* Exercise description *
Out of the listing below, copy every line that carries the string "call".

* Provided material *
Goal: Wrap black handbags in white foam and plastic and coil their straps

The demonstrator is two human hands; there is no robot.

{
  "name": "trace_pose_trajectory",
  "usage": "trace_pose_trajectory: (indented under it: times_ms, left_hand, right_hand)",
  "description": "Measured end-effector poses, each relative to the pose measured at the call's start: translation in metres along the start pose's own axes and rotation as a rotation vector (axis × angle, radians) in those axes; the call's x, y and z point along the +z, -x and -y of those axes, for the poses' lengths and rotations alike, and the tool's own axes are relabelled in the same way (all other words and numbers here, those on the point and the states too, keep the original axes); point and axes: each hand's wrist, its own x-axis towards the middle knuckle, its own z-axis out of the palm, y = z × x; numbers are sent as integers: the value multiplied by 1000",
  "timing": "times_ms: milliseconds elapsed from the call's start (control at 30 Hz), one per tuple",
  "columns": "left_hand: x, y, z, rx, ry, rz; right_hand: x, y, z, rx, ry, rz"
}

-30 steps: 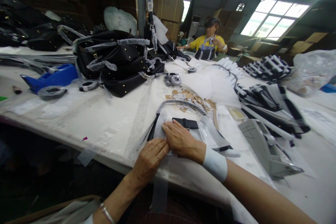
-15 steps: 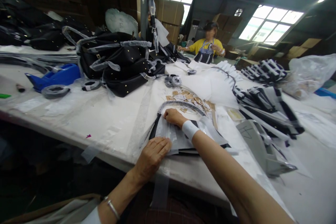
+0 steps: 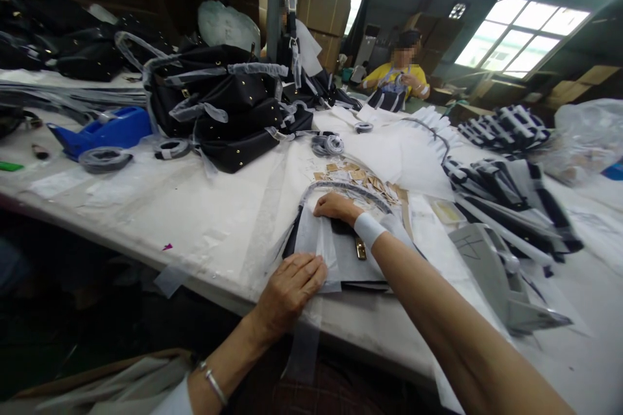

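A flat black bag (image 3: 353,259) with a gold clasp lies at the near edge of the white table (image 3: 160,207), partly covered by clear plastic film (image 3: 316,243). My left hand (image 3: 292,288) lies flat on the film at the bag's near corner, fingers stretched out. My right hand (image 3: 335,206), with a white wristband, rests at the bag's far edge beside its plastic-wrapped handle (image 3: 348,189); its fingers are curled and partly hidden.
A pile of black bags (image 3: 224,110) wrapped in plastic stands far left. A blue tape dispenser (image 3: 104,133), tape rolls (image 3: 104,159), small brown tags (image 3: 360,176) and striped bags (image 3: 511,175) lie about. A grey tape dispenser (image 3: 501,279) sits right. Another person in yellow (image 3: 399,78) works opposite.
My right hand has slid from the bag's near side, next to my left hand, to its far edge by the handle. The gold clasp now shows. My left hand has stayed put.
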Motion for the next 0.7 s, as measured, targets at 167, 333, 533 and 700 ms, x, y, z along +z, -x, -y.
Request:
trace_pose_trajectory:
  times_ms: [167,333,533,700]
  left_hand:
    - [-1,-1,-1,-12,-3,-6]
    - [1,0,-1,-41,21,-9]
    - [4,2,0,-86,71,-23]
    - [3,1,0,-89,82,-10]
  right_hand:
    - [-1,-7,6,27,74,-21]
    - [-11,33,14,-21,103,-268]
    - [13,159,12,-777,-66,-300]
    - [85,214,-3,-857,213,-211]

* Response box *
  "description": "Measured end-effector poses, each relative to the pose measured at the call's start: translation in metres along the start pose's own axes and rotation as a rotation vector (axis × angle, radians) in those axes; the call's x, y and z point along the +z, -x and -y of those axes, for the poses' lengths and rotations alike, and the tool's own axes are relabelled in the same way (all other words and numbers here, those on the point and the states too, keep the original axes); point and axes: each hand's wrist, its own x-axis towards the middle knuckle, its own z-axis out of the palm, y = z × x; numbers are sent as integers: the value multiplied by 1000",
  "timing": "times_ms: milliseconds elapsed from the call's start (control at 30 Hz), one per tuple",

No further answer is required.